The average B2B buyer is 57% through the purchase decision before engaging a supplier sales rep according to research completed by CEB’s Marketing Leadership Council in partnership with Google. For many, I think this percentage is surprising as I’m pretty sure that if you asked this question to B2B marketers you would get a wide range of answers but the majority would give you a much lower percentage. I’m also sure others may question the data and dismiss it’s validity.
However, that misses the key takeaway here. It’s not the actual number that is important here (unless you think it’s much lower at which point I’d want some proof). Whether it’s 45% or 65% or any number in between, the key point is that the B2B buyer is about 50% through the purchase decision before they even talk to your sales team.
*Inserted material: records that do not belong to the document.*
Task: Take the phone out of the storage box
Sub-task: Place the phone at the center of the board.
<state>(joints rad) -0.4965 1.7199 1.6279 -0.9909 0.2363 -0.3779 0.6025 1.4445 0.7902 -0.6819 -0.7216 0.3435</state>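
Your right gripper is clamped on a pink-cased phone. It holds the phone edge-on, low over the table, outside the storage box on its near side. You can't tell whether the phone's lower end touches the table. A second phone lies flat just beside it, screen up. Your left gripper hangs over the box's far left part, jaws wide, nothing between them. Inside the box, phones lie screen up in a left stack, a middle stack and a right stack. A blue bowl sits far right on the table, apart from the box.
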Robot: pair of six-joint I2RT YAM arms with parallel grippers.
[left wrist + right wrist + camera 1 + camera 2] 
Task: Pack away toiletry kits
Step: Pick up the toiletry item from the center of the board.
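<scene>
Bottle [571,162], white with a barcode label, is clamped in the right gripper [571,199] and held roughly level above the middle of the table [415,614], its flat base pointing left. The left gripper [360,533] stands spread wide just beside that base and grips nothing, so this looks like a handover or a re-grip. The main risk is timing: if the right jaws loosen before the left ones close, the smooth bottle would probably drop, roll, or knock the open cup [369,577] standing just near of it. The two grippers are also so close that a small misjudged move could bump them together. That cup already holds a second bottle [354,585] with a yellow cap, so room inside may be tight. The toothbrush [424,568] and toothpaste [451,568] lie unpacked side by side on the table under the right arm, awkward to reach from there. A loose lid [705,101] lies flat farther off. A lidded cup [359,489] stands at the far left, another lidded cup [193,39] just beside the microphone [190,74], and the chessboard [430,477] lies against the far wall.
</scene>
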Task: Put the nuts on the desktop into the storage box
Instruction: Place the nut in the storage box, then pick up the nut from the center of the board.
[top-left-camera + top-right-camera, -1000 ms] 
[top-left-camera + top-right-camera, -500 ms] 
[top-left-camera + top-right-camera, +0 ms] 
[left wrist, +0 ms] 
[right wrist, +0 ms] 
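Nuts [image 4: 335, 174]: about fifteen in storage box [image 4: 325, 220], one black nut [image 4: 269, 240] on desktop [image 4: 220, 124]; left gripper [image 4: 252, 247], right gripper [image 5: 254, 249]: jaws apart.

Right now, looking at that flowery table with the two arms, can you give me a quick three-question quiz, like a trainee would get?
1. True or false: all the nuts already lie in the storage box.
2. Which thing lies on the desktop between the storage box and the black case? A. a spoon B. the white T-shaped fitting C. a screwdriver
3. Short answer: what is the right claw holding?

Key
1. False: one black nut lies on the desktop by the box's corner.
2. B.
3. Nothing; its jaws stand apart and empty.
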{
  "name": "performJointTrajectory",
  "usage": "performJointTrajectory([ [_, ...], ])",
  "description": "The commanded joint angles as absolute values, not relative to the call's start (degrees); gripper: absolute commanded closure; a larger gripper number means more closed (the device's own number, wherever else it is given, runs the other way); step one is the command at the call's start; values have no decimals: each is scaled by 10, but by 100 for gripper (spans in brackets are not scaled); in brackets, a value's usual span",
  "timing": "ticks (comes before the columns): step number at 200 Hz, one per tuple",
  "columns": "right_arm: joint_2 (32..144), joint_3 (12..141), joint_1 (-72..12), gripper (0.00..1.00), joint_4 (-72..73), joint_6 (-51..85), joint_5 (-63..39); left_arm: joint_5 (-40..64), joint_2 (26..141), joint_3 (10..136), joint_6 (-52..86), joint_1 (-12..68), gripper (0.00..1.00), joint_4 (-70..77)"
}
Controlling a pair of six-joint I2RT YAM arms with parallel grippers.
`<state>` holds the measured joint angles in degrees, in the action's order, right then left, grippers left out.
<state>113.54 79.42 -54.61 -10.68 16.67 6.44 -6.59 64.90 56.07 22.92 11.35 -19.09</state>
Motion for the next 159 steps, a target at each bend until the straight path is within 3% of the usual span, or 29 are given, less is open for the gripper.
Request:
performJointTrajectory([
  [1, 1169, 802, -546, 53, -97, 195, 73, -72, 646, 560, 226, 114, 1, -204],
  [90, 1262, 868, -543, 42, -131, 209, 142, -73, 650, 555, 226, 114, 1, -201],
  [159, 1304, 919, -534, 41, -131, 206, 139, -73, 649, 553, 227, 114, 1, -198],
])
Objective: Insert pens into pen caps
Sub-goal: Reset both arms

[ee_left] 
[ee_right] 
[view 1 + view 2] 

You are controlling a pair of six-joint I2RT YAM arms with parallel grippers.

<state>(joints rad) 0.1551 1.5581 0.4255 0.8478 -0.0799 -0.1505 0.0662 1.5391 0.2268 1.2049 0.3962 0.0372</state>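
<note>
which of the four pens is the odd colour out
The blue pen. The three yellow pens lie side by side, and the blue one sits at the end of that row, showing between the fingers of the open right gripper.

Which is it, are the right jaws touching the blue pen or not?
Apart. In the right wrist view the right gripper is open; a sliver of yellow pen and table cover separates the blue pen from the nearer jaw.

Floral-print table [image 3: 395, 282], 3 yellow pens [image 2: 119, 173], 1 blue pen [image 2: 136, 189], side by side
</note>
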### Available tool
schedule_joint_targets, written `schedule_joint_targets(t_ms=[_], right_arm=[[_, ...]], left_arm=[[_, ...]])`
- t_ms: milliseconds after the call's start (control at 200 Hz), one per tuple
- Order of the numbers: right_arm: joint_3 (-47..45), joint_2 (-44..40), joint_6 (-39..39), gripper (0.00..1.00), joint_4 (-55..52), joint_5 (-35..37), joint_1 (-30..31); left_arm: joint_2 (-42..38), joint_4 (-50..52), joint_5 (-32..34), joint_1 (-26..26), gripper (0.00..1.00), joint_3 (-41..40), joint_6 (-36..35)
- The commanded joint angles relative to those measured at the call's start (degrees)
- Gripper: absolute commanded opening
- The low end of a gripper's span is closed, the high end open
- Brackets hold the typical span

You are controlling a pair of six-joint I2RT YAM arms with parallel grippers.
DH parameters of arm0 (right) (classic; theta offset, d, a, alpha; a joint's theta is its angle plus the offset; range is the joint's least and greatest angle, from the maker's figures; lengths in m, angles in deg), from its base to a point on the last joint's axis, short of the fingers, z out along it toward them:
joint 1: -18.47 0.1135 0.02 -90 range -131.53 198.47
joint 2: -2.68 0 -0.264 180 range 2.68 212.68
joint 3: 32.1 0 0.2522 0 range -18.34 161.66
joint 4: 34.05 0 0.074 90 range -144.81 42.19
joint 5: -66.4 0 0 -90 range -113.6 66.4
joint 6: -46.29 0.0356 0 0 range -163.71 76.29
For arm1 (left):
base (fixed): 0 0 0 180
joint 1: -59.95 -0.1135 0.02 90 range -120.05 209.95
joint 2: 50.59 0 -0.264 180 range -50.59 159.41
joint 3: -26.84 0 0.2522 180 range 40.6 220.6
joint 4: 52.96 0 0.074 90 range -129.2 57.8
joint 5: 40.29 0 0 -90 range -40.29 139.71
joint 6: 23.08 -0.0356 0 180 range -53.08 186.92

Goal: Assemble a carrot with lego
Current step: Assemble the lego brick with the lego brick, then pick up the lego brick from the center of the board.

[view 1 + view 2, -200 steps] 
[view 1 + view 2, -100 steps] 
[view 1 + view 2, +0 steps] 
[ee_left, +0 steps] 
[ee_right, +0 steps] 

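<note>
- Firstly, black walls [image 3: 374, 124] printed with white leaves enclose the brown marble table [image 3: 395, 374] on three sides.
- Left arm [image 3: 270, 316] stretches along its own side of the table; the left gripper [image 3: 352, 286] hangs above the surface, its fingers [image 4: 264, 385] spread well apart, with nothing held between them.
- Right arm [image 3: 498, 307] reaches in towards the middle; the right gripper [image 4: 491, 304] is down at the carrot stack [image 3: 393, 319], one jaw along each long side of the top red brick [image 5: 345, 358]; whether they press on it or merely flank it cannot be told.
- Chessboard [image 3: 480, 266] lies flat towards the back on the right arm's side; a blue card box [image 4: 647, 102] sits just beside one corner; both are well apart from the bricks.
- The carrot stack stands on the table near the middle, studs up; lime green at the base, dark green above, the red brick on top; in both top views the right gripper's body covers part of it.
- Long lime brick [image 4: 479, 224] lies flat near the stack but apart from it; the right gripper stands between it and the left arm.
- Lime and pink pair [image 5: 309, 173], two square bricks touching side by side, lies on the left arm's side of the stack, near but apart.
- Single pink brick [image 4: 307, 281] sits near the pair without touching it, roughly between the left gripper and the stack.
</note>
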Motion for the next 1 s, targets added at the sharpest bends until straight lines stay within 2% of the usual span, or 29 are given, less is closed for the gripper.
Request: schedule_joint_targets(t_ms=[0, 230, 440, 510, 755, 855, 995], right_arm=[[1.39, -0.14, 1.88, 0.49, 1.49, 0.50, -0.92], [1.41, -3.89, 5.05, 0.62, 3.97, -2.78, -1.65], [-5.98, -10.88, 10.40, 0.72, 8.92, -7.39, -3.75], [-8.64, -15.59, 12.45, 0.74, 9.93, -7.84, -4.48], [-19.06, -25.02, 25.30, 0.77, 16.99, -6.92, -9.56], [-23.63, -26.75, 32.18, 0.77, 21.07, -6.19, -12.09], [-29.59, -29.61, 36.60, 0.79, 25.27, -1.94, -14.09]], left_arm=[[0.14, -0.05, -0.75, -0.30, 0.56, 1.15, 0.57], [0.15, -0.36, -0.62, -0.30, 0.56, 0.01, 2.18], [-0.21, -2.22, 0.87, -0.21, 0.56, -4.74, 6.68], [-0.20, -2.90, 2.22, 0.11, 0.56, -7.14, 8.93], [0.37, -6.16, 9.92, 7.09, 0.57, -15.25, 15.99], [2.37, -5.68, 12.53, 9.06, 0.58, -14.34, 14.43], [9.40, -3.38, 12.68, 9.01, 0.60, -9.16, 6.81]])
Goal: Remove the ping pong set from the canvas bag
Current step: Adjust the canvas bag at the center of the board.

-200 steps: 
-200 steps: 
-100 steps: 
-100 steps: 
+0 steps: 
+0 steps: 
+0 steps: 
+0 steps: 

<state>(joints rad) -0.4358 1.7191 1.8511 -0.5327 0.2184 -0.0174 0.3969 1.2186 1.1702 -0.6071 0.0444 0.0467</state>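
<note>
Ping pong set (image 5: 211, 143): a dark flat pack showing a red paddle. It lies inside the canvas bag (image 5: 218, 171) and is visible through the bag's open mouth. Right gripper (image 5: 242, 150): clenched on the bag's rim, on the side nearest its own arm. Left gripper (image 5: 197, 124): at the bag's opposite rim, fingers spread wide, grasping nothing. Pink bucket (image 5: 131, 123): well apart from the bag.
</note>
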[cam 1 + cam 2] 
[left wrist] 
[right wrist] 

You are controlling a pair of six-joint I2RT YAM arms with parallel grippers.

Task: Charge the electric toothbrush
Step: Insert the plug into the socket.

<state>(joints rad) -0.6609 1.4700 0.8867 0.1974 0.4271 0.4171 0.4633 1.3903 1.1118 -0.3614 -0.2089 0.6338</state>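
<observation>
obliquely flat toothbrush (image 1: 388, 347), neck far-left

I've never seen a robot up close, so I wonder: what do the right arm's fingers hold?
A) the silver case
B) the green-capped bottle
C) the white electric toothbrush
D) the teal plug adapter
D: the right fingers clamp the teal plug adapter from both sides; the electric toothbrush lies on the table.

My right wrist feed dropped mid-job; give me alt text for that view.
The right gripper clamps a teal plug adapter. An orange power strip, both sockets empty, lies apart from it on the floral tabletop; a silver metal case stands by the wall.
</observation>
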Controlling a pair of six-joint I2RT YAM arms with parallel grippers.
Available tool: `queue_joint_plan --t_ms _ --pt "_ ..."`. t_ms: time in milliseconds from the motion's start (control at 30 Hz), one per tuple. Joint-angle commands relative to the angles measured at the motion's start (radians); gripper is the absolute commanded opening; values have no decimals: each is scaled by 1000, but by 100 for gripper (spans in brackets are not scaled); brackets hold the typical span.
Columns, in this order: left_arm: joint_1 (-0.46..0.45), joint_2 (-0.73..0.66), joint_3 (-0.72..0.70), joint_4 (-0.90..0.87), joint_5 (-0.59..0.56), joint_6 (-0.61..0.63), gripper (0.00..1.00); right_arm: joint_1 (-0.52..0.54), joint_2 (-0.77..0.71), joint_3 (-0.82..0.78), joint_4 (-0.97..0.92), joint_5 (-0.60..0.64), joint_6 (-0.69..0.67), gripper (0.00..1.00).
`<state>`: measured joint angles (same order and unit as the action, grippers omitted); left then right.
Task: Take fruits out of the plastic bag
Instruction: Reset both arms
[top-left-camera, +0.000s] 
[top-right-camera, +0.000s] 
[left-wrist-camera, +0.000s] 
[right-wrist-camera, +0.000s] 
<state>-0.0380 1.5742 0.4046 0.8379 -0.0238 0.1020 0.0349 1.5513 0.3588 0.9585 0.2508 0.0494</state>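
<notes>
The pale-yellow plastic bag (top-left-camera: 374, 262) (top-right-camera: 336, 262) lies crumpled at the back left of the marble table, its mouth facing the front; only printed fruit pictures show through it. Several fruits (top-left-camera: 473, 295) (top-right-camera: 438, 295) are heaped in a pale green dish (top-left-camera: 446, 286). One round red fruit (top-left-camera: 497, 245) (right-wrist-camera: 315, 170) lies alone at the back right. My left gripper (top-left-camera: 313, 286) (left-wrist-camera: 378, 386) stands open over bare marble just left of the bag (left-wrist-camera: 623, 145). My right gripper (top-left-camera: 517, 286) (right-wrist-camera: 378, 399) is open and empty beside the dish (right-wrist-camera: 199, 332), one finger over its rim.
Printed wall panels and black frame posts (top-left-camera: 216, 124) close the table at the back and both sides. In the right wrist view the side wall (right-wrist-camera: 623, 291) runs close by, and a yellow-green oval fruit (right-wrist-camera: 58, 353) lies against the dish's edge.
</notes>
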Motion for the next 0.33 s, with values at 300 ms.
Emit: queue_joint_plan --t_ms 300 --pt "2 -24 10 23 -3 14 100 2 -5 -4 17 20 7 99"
So what does this mean to marketers? Here are 5 key things that need to be considered in light of this 57%:
- Your sales cycle is even longer than you thought. It’s no secret that the B2B sales cycle is long but the majority of companies believe a lot of the time is taken up convincing multiple decision makers or influencers at a target company. But if we believe this stat, then your sales cycle is almost twice as long as you thought because starting to convince the buyer needs to take place long before the sales team begins what they thought was a long process. Many companies measure the length of the sales cycle from when the prospect was first identified but that is half way through now. Basically, the top of the funnel is really deep, or long, too.
- Creating valuable content is even more important. So what’s happening before the buyer engages the sales team. It’s clear that a lot of research is taking place as the prospect educates themselves on the trends, different approaches and solutions available. But they are doing this by consuming vast amounts of content, not listening to a sales person. Therefore, marketing must develop even more content for the top of the funnel which includes educational white papers, videos, infographics, eBooks, etc. And, that content must be compelling or the prospect may never engage with your sales team.
- You need to integrate your initiatives completely over time. It’s safe to assume that the information the prospect is gathering during this initial phase is not all from the same place so your content not only needs to be in different formats but also distributed across many, many different media using multiple tactics. That’s why it’s crucial your integrated marketing plans not only combined these different tactics but also engage prospects throughout the funnel. How effective could you campaign possibly be if the prospect only saw you once during this 57% stage or saw different messages during that time?
- Sales and marketing need to work even more closely together. There are still many sales and marketing teams that just don’t get along. The more forward thinking companies have bridged this divide and have a sales and marketing team that work together towards a common goal. This 57% not only reinforces that point but means that even the most aligned marketing and sales teams need to be even more so. The sales team can’t start with a prospect assuming it’s the first engagement with your company and marketing needs to carefully hand off the leads with all the relevant background of that engagement to date.
- New tools and approaches are needed. Over the last 5-10 years technology has revolutionized how marketing can be done. With better targeting through search advertising to marketing automation and now social selling to account-based marketing, it’s clear new and different approaches are needed to reach the prospect early and engage them before the even reach out to you. If you wait until the prospect is ready to engage your sales team, then it’s likely too late if your competitors have done a better job during the first 57% of the process. But these tools still need to be built on a marketing strategy and not just used because they are new.
This is not all the key points that need to be considered for the significance of the 57% to B2B marketing but I hope I’ve outlined some key considerations for you to look at as you build your plans. It’s not the same game or approach anymore and if that wasn’t clear before then this research should clearly be your wake up call.